しかし、避妊ピルや緊急避妊薬のようなものは、性病・性感染症までも防止するような効果があるわけではなく、これらの服用でたとえ避妊に成功したとしても、性行為によって性病・性感染症にかかるリスクがあることは否定できません。
こうした病気にかからないようにする予防策としては、不特定多数ではなく、特定のパートナーとの交際にとどめるようにするとともに、ゴムの装着などの従来からある避妊方法を併用することが、もっとも重要となります。
ゴムの装着による妊娠確率は、避妊ピルや緊急避妊薬を用いたときよりもはるかに高く、特に破損や脱落などの事故を含めた不適切な使用方法によるものが原因となっていますが、例えばゴムの装着と避妊ピルの服用を併用するようにすれば、病気予防と避妊の両方の目的を果たすことが可能です。

緊急避妊薬ピルってなに?

緊急避妊薬ピルというのは、避妊をしないで性行為をしたり、仮に避妊をしたとしても何らかの原因で失敗してしまったというときに、緊急に妊娠を予防するための錠剤(ピル)を指しています。専用の緊急避妊薬として販売されている錠剤も既にありますが、中用量ピルなどの一般的な避妊薬を緊急避妊薬がわりに使うこともあります。
専用の緊急避妊薬のピルは、黄体ホルモンという女性ホルモンの一種を成分としているもので、これを正しく服用することによって、排卵が抑制されたり、受精が妨げられたりするため、妊娠に至ることがなくなります。
緊急避妊薬は性行為をしてから72時間以内に服用すべきものとされており、もしこの期限を過ぎて、実際に妊娠してしまってから服用したとしても、その効果は発揮できないとされています。妊娠というのは受精卵が子宮内膜に着床することをいいますので、この72時間以内であれば、薬の力で強制的に子宮内膜を剥がして生理(月経)と同様の出血を起こさせることができ、その結果として妊娠を阻止することが可能になるのです。

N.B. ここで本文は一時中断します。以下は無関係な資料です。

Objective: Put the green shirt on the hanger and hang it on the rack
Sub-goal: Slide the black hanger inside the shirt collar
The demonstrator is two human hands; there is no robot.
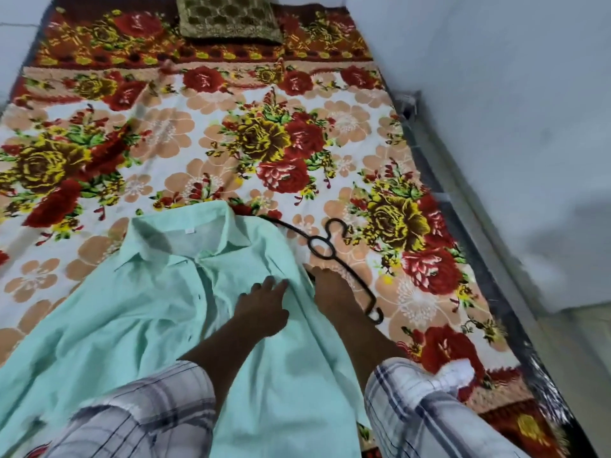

緊急避妊薬のピルには、このように妊娠を予防する効果がありますが、100パーセント完全というものでもありません。この緊急避妊薬のピルは、もともとフランスで開発されたものですが、そうした海外の臨床成績などのデータによれば、正確な使用につとめたとしても、2パーセント程度の人が妊娠してしまう場合があるといい、これは毎日服用して計画的に妊娠予防をする通常の避妊ピルと比べると、やや成績がよくないといえます。このため、緊急避妊薬の用途はあくまでも緊急の場合に限るものであって、通常の避妊ピルの代用としては使用できないものとされています。